The environment modules package provides a great way to easily customize your Linux environment (PATH, MANPATH, INCLUDE, LD_LIBRARY_PATH), especially on the fly. Using the modules environment allows you to set and unset cleanly your path and environment variables by loading or unloading an installed software package with a module file (module load module_file). By issuing the command module avail you get a list of the installed software, respectively the associated module files, available on the cluster, as e.g. the Intel Compiler.

Here you can find more detailed information about the modules environment and its usage.

Using Sun Grid Engine

The cluster's job scheduling is operated by the open-source Sun Grid Engine (SGE) system (version 6.1u4). As a user you might want to be familiar with the following commands: qsub, qstat, qdel and qhost, which are briefly described in the following. For more information consult the respecitve man pages or see the vendor documentation, especially the SGE's User's Guide.

Vendor documentation of SGE 6.1U4:

Submitting batch jobs (qsub)

The command qsub allows to submit jobs to the batch-system. qsub uses the following syntax:

qsub [options] scriptfile [script arguments]

where scriptfile represents the path to either a binary or a script containing the commands to be run by the job using a shell.

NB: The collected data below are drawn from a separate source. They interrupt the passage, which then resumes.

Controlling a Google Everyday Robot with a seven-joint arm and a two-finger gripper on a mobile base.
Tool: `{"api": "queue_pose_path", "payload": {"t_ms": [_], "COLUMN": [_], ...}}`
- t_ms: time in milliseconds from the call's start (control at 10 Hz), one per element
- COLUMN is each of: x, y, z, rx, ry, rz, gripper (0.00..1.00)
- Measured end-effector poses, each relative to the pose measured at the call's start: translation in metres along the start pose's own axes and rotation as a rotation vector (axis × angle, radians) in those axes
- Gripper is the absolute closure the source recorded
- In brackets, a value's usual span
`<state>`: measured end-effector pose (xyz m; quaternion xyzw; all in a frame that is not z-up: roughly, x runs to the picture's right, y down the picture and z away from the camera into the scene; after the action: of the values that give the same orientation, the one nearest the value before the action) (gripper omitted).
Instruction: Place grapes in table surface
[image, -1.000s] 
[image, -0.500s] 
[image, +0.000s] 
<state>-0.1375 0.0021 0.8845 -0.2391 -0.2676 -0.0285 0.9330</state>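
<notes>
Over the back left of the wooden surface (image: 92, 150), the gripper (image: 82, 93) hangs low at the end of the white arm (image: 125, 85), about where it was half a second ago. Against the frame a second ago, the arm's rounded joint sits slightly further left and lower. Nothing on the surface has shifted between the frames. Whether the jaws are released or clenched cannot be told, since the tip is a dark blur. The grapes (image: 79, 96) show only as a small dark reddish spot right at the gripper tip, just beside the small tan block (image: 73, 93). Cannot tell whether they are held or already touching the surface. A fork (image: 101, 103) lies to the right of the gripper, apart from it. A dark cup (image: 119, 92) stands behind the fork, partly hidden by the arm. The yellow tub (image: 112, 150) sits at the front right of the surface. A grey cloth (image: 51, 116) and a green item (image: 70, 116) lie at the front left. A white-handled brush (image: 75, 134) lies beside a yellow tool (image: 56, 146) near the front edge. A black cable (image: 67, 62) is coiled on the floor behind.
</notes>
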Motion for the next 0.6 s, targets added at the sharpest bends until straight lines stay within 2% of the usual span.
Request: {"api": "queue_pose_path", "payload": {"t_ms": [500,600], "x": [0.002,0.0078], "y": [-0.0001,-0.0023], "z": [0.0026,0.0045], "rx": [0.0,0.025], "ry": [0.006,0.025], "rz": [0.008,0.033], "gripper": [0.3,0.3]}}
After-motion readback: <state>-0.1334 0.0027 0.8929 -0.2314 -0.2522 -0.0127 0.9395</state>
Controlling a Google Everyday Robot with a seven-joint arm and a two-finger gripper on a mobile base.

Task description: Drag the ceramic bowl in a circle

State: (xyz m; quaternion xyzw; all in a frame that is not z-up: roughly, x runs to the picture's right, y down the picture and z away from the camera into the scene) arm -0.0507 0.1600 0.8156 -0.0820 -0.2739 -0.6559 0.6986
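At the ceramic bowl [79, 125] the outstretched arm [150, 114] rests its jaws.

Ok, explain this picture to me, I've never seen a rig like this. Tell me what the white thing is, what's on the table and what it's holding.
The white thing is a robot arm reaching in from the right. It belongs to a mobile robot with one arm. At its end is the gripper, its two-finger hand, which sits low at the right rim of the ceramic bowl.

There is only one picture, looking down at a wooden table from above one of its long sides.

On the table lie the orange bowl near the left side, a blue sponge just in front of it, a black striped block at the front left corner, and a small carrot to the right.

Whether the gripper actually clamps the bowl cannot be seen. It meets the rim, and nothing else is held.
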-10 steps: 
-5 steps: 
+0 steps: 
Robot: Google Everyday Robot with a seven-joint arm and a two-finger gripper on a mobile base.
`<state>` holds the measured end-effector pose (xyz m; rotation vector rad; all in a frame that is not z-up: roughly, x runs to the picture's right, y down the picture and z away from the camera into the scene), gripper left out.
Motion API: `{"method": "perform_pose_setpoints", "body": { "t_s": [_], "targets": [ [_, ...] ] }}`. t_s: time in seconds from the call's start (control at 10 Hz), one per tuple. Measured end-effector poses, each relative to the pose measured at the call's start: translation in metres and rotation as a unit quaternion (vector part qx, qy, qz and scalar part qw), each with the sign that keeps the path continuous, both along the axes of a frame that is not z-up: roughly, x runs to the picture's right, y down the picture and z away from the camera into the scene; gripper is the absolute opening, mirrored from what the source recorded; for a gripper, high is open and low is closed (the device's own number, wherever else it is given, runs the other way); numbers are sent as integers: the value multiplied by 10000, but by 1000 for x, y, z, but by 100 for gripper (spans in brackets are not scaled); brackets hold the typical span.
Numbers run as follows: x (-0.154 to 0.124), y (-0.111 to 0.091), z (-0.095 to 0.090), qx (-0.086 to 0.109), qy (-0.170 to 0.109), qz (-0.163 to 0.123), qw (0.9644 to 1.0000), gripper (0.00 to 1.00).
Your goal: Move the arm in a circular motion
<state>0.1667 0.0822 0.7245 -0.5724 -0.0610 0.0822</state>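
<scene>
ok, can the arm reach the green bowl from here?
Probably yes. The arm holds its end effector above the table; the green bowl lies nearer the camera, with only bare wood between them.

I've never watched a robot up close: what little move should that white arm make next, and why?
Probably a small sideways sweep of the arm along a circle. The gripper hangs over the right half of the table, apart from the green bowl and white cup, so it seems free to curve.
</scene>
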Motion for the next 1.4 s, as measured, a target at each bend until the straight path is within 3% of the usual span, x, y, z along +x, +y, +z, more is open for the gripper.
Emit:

There are two ways to submit a job.

Method 1: (not recommended)

You may add the options directly after the qsub command, like:

qsub -q all.q -o output.dat -i input.dat -l swap_free=200M scriptfile

Method 2: (recommended)

Options can be written to a file (job description file). The file can be passed on to the command "qsub".

qsub job

The content of the file "job" may look like the following:

#$ -q all.q
#$ -o output.dat
#$ -i input.dat
#$ -l swap_free=200M

./scriptfile

Description of the most important options of qsub:

Input/Output
-i path standard input file
-o path standard output file
-e path standard error file
-j yes|no join standard error output to standard output (yes or no)
Notification
-M email-address notifications will be sent to this email address
-m b|e|a|s|n notifications on different events:
b ... begin, e ... end, a ... abort, s ... suspend, n ... no mail (default)
Do not forget to specify an email address (with -M) if you want to get these notifications.
Resources
-l h_rt=[hours:minutes:]seconds requested real time;
the default depends on the queue
-l mem_free=size request free memory of "size" bytes
-l swap_free=size request to use swap space with "size" bytes
-w v check whether the syntax of the job is okay (do not submit the job)
-hold_jid job-id start job only if the job with the job id "job-id" has finished
Other useful options
-N name name of the job
Parallel jobs / parallel environments
-pe parallel-environment process-number You have to specify a parallel environment and the number of processes on which your mpi application should run. With the parallel environments you are able to control the job distribution. The following parallel environments are available:

parallel environment description
openmpi-4perhost Each host gets four processes.
openmpi-8perhost Each host gets eight processes.
openmpi-16erhost Each host gets 16 processes.
openmpi-fillup, mpich-fillup The batchsystem fills up each host with processes to its host process limit.
openmpi-roundrobin, mpich-roundrobin The processes will be scheduled circularly according to the round robin method.
openmp This environment supports to work with OPENMP threads.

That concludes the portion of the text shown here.